Insurance and other: Insurance and other expenses decreased by $1.1
million in 2002 to $3.0 million, or a 26% decrease when compared to 2001. The
decrease in expense is primarily due the following expenses incurred in 2001:
the payment of a franchise application fee of $500,000 to Marriott International
in connection with the new franchise agreement, legal expenses incurred in
connection with the restructuring, and expenses associated with the transition
of the management of the Inns from Marriott International to Sage.

Termination of management agreement: In connection with the termination
of the Management Agreement with Fairfield FMC Corporation, the Partnership paid
Marriott International $500,000 and wrote off deferred incentive fees of $2.8
million as the fees were no longer due.

Loss on impairment of long-lived assets: In 2002, the Partnership
recorded impairment of long-lived assets of $5.3 million related to its Inns
located in Atlanta (Northlake), Georgia; Birmingham, Alabama; Detroit (Warren),
Michigan; St. Louis (Hazelwood), Missouri; Greenville, South Carolina; and
Orlando (South), Florida. The Partnership recorded an impairment charge of $3.8
million in 2001 related to the Inns located in Greenville, South Carolina;
Charlotte (Northeast), North Carolina; Charlotte (Airport), North Carolina;
Chicago (Lansing), Illinois; Atlanta (Southlake), Georgia; and Atlanta
(Peachtree Corners), Georgia.

Operating (Loss) Profit: As a result of the changes in revenues and
operating expenses discussed above, operating loss increased by $499,000,
resulting in an operating loss of $3,000 in 2002 compared to operating profit of
$496,000 in 2001.


20


Interest Expense: Interest expense decreased by $530,000 to $12.3
million in 2002 when compared to 2001. This decrease is due to the payment of
$11.4 million of principal on the mortgage debt.

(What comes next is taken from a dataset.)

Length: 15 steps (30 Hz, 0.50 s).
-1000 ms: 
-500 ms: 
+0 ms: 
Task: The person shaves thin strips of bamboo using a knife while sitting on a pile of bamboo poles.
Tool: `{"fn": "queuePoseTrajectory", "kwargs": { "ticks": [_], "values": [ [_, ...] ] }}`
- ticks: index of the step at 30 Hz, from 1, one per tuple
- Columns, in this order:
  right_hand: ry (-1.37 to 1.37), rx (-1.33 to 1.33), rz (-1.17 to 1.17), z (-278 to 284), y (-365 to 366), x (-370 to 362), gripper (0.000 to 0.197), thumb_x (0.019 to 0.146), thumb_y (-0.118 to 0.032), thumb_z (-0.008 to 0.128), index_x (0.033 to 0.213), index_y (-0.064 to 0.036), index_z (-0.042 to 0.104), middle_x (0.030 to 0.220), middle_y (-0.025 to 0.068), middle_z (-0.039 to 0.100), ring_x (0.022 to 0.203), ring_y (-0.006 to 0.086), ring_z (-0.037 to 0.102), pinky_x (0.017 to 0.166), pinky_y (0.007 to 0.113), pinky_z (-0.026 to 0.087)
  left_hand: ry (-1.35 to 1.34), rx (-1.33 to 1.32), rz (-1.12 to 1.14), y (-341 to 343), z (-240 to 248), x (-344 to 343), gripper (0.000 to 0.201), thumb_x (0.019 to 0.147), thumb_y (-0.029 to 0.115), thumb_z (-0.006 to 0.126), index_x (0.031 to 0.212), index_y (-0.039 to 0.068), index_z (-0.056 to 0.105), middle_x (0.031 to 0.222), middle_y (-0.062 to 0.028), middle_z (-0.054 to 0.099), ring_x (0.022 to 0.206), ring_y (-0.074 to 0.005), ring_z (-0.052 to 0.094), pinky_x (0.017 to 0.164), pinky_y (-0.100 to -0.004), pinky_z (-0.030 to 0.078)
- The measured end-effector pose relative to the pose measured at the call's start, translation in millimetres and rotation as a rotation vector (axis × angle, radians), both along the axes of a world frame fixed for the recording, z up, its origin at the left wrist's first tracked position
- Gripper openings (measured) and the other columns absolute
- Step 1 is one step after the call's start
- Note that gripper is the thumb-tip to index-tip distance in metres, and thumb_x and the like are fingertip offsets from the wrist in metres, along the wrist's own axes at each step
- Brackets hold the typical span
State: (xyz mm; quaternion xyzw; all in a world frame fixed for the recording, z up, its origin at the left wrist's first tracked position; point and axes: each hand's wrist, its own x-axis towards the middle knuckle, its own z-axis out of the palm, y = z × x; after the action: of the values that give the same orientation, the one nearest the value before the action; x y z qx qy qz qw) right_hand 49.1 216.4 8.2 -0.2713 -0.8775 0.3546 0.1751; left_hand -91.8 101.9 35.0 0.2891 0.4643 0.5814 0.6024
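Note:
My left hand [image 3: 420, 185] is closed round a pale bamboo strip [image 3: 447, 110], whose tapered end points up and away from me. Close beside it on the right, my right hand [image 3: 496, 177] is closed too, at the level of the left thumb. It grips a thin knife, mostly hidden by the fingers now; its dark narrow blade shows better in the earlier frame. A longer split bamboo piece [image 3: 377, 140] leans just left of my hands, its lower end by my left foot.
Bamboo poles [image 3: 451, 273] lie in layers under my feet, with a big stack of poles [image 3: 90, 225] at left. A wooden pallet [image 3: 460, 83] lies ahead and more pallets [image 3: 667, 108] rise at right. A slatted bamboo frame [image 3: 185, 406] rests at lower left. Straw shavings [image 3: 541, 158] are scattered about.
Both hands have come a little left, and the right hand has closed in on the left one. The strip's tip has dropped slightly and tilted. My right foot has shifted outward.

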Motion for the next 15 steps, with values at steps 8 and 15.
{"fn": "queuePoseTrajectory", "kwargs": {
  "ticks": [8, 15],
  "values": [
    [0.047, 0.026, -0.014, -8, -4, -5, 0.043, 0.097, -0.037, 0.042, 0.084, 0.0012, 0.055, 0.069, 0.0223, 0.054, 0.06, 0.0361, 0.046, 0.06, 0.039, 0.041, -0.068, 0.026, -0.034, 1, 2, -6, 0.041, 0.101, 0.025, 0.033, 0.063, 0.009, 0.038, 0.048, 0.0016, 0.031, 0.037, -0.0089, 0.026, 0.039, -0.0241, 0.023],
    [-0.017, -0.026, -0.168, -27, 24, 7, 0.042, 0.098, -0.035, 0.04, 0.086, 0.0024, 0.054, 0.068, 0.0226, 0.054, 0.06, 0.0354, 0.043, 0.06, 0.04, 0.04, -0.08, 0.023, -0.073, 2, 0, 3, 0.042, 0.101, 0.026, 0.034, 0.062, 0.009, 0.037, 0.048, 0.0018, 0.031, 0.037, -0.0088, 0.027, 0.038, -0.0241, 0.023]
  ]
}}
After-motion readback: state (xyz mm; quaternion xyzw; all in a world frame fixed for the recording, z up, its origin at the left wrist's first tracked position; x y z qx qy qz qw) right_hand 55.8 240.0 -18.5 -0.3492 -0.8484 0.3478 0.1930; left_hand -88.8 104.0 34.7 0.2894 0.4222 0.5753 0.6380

Gain on Disposition of Properties: During 2002, the Partnership
recorded gain on disposition of properties of $3.5 million related to the sale
of its Inns located in Montgomery, Alabama; Charlotte-Airport, North Carolina;
Atlanta-Southlake, Georgia; and Chicago-Lansing, Illinois.

Net Loss: Net loss for 2002 was $8.5 million compared to net loss of
$11.5 million for 2001. The decrease is primarily due to the $3.5 million gain
on disposition of four of the Partnership's properties and decreases in
operating expenses, offset by the decrease in revenues.

2001 compared to 2000

Rooms Revenues: Rooms revenues decreased $7.8 million, or approximately
8.7%, to $81.5 million in 2001 from $89.3 million in 2000, reflecting a 6.0
percentage point decrease in average occupancy to 62.0% and the $0.58 decrease
in the average daily room rate to $53.48. The decrease in average occupancy was
primarily the result of increased competition in the economy segment and
exacerbated by the September 11, 2001 terrorist attacks, which hurt the
hospitality industry in general. In 2001, total Inn revenues decreased $7.6
million, or 8.3%, to $83.9 million when compared to 2000.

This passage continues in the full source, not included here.